Avec un bel ensemble, ces gens dont certains étaient sans doute des révolutionnaires se signèrent plus ou moins discrètement cependant que l'aubergiste Henry s'approchait :

- Citoyen, dit-il, si vous êtes de ses amis, vous feriez mieux de quitter cette maison. Tous ici nous l'avons connu mais pas pour notre bien. Alors...

Le geste complétait la parole et indiquait la porte. Jaouen haussa ses larges épaules :

- Je ne suis pas son ami, loin de là, et si je le cherche c'est parce que j'ai un compte à régler avec lui. Mais vous venez de dire : " Nous l'avons connu. " Est-ce qu'il n'est plus là ?

L'atmosphère se détendait. Les conversations reprenaient, bien qu'à mi-voix. Henry alla chercher une bouteille d'eau-de-vie, des verres, et vint s'asseoir à la table où Bina ouvrait de grands yeux effrayés sans plus oser manger.

- D'où le connaissiez-vous ? demanda-t-il encore, méfiant.

- Avant la Révolution, nous étions à son service, l'un et l'autre, fit Jaouen en désignant Bina de la tête. Moi je l'ai quitté pour aller me battre aux frontières après qu'il eut tenté à plusieurs reprises de faire assassiner sa jeune femme. Il a d'ailleurs fini par la dénoncer avant de prendre le large...

Le vieux monsieur que l'on appelait maître Bouvet quittait lui aussi son coin et s'approchait en bourrant sa pipe. On lui fit place, ou plutôt Bina, sentant qu'il valait mieux laisser les hommes entre eux, se leva pour lui donner la sienne avec une petite révérence dont il la remercia en lui pinçant la joue.

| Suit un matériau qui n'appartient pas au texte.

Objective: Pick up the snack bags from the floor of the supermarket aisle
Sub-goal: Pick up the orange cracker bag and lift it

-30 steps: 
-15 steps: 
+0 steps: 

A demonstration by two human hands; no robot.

- La petite Laudren ! soupira-t-il en s'installant. Je ne l'ai guère connue. On a dit qu'elle avait été massacrée en septembre 1792. Ce qui a permis à son époux de la remplacer par sa mère. En revanche, j'étais proche de Marie-Pierre de Laudren et j'ai fait de mon mieux pour l'empêcher de commettre cette folie, mais il était séduisant le bougre ! Et il ne lui a pas porté chance à elle non plus...

- Il l'a tuée en s'arrangeant pour que cela ait l'air d'un accident, coupa Jaouen. Croyez-moi, j'en sais davantage sur ses crimes que vous tous réunis... mais ça ne me dit pas ce qu'il est devenu ?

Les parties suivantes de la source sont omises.